Copy every line of the material exactly as it stands.

(Information supplied)
* * * * * * *

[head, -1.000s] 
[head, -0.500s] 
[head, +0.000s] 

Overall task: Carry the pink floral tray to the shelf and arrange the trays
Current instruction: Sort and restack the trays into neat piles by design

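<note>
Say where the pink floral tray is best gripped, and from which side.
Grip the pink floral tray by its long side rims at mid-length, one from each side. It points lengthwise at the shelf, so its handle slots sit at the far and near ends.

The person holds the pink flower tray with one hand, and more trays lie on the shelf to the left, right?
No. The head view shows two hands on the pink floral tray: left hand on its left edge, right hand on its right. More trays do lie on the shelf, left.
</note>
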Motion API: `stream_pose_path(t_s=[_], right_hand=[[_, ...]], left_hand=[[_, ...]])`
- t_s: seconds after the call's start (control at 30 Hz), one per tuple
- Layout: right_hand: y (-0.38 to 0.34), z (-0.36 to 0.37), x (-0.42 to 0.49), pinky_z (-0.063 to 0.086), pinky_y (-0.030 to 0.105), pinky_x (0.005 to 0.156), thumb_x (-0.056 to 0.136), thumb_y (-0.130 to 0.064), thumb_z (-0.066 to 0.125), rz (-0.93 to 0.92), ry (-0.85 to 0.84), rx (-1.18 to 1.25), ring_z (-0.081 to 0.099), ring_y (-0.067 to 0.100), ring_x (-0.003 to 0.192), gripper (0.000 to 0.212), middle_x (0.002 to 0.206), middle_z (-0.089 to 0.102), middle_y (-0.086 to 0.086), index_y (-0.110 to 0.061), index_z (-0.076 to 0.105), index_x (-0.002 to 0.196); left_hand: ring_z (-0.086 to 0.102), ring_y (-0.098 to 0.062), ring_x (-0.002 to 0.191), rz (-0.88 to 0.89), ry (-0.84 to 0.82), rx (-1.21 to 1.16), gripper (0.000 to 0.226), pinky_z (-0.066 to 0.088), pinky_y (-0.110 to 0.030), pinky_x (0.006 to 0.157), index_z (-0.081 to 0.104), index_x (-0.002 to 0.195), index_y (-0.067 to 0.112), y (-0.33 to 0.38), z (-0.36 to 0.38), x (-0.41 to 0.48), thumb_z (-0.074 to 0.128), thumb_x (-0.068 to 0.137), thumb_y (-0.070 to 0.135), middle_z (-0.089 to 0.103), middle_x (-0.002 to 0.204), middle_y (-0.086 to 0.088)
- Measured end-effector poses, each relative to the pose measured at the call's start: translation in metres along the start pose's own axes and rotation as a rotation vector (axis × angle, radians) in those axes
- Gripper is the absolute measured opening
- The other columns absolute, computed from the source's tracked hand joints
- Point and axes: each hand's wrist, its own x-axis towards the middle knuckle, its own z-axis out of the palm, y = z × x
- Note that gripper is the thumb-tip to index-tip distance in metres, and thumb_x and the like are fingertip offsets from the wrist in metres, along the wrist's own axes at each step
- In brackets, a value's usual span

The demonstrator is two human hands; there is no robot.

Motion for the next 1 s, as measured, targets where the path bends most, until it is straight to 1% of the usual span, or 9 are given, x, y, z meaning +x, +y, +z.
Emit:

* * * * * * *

(Worked solution)
[head, -1.000s] 
[head, -0.500s] 
[head, +0.000s] 

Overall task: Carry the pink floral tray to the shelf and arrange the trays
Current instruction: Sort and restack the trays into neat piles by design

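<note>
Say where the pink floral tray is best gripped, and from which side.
Grip the pink floral tray by its long side rims at mid-length, one from each side. It points lengthwise at the shelf, so its handle slots sit at the far and near ends.

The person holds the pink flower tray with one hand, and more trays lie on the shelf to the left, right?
No. The head view shows two hands on the pink floral tray: left hand on its left edge, right hand on its right. More trays do lie on the shelf, left.
</note>
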Motion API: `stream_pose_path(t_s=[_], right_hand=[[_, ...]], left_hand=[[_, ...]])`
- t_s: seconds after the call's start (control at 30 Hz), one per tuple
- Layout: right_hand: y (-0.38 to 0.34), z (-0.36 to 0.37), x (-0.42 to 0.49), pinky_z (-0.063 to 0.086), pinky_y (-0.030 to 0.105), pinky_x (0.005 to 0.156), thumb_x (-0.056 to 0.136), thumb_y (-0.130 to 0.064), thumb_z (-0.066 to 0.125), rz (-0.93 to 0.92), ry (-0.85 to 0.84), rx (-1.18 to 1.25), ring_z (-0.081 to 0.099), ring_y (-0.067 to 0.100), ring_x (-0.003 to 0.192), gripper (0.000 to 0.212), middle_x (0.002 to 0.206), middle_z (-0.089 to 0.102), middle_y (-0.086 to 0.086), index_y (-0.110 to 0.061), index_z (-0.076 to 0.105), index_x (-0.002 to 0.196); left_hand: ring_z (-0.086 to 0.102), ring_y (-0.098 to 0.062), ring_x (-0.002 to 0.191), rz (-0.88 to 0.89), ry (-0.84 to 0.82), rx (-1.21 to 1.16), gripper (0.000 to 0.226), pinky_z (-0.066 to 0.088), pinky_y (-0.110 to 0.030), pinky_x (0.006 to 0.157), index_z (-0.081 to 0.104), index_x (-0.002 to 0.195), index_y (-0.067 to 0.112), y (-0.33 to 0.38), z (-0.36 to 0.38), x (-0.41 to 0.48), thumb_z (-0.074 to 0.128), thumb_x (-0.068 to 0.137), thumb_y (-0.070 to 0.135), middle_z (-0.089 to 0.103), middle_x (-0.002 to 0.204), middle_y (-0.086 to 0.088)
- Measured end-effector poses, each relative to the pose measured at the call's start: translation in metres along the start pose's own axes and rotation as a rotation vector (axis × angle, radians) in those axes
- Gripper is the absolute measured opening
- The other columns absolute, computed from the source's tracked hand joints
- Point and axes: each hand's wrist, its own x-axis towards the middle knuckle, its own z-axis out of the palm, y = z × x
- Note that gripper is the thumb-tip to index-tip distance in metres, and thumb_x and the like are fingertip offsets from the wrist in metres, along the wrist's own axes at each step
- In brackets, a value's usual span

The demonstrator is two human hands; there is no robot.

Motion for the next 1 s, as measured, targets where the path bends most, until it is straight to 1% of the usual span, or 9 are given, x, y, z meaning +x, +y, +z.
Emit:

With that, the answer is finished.